The time course for the formation of wortmannylated cell protein provided a measure of a cell’s exposure to the reactive species (NBD-Wm 3), when an NBD-WmC20 compound was applied to cells. Cells were exposed to 10 μM of the non-C20 protected NBD-Wm or 3, the fast Wm releasing 4c, the slow releasing 4a and 6a, and the non releasing 4b and 6b for various times, then lysed and the wortmannylated proteins determined via NBD immunoreactivity as shown in Figure 2

. With all compounds, the 55 kDa band was detected before other bands and was the only band seen with the non Wm releasing 4b. The ability of 4b to label the 55 kDa protein indicates some NBD-Wm formation was occurring under these conditions (48 h incubation with cells), though 4b was designated as a “non” Wm forming compound based on its behavior in PBS. This small difference may reflect slightly different activation mechanisms in cells versus PBS, or reflect a higher sensitivity of the enzyme amplified Western blot method for detecting wortmannylated protein in Figure 2

Figure 2

Time course for the formation of wortmannylated cell protein when cells were incubated with NBD-Wm or NBD-WmC20 compounds

To more quantitatively determine the time course of cell protein labeling, films of Western blots were scanned and areas of the 35 kDa, 55 kDa and 75 kDa bands were summed and plotted versus time as shown in Figure 3A

, with the relative initial rates of cell protein labeling given in Table 1. The formation of wortmannylated cell protein reflects a reaction between the C20 of Wm, either added as NBD-Wm 3 or released from a NBD-WmC20 derivative (4a-c, 6a, 6b), and the epsilon amino groups of protein lysines. Reactions between Wm and lysine (an N acetylated lysine), including exchange reactions between WmC20 protected derivatives and lysine, occur under physiological conditions in vitro²⁸. The decrease of wortmannylated protein with long incubation times likely reflects protein degradation and synthesis.
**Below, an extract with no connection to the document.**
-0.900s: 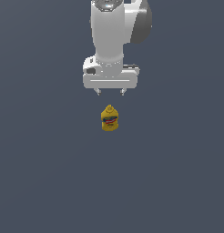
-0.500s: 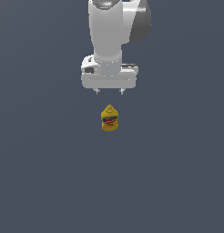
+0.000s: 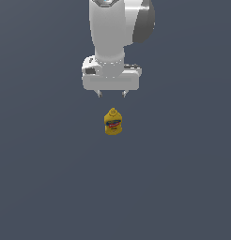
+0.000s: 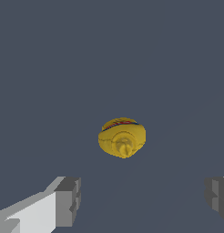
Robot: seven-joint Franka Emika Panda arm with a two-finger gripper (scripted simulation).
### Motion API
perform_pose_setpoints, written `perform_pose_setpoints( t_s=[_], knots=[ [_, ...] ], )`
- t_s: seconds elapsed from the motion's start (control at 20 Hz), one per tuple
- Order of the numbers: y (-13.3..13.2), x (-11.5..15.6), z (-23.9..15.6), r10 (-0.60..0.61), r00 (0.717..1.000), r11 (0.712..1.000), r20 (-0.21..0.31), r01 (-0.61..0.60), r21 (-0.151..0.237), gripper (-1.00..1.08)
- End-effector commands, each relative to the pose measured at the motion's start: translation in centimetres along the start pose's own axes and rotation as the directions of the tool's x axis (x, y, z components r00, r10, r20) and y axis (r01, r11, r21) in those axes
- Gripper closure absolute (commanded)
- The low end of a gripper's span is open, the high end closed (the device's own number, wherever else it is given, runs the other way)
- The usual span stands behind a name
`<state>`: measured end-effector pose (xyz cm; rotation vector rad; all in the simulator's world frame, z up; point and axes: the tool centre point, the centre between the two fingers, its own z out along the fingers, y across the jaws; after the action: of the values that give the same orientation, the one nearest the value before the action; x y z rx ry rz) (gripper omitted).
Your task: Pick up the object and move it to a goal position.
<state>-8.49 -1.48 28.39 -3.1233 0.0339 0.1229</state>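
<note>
Below the hand stands a yellow mustard bottle, blue-and-red labelled.

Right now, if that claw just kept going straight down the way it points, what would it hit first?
Probably the bare grey floor. In the wrist view the mustard bottle sits ahead of the open gripper, not between its fingers, though depth is unclear.
</note>
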Motion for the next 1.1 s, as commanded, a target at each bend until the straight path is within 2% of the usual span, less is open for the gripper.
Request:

All WmC20 protected compounds labeled protein more slowly than the non-C20 protected NBD-Wm. The low molecular weight 4c labeled protein similarly to 4a, which in turn was faster than 4b (4c ~ 4a>4b). The difference between 4a and 4b (4a>4b) was maintained when they were attached to dextran (6a > 6b), though attachment to dextran resulted in a deceased rate of protein labeling (4a>6a and 4b>6b).

Figure 3

Time courses for the behavior of fluorescent WmC20 derivatives in cells

Cell fluorescence assay

To obtain another measure of the pharmacokinetics of NBD-WmC20 compounds, cells were incubated with these compounds and the resulting NBD-derived cellular fluorescence as a function of time determined as shown in Figure 3B

. Relative initial rates of fluorescence increase, which reflect compound uptake, are provided in Table 1. Here 4c was taken up faster than 4a, which was taken up faster than 4b (4c>4a>4b). Again this pattern (4a > 4b) maintained when 4a or 4b were attached to dextran (6a > 6b), though as with the labeled cell protein assay, dextran attachment resulted in a decreased rate of compound uptake (4a> 6a and 4b>6b).

Discussion

WmC20 compounds have variable rates of Wm formation

WmC20 compounds formed Wm at highly variable rates that depended on the nature of the leaving group at C20. With an N-methyl pyridine at C20, the delocalization of electrons of the pyridine ring together with a tertiary amine at C20, resulted in fast Wm formation. Half-lives for Wm formation were 1.89 and 2.3 h for 2c and 4c, respectively (Table 1). With alkyl group based tertiary amines at C20, a slow Wm formation was obtained: half-times were between 8.0 and 9.9 h. Slow Wm forming compounds included N(Me) hexanoic acid based WmC20 derivatives (2a, 4a, 5a, 6a) or 2d, which featured a proline leaving group. With secondary amines at C20, Wm formation was not observed: the half-time for Wm formation was greater than 100 h. Compounds in this class included N(H) hexanoic acid based compounds (2b, 4b, 5b, 6b) or 2e which featured a lysine leaving group. The rates of Wm release were independent of the presence of the group at C11 (acetyl or NBD-adduct) and the attachment of the low molecular carboxylic acid WmC20 derivatives (2a, 2b, 4a, 4b) to a dextran carrier (5a, 5b, 6a, 6b). The attachment of low molecular weight WmC20 derivatives to dextran increased the size, and water solubility of the Wm (data not shown) without altering Wm release kinetics. For example, the half-life for Wm formation with 2a was 8.7 h, while that for 2a with dextran attached, (5a), was 9.1 h.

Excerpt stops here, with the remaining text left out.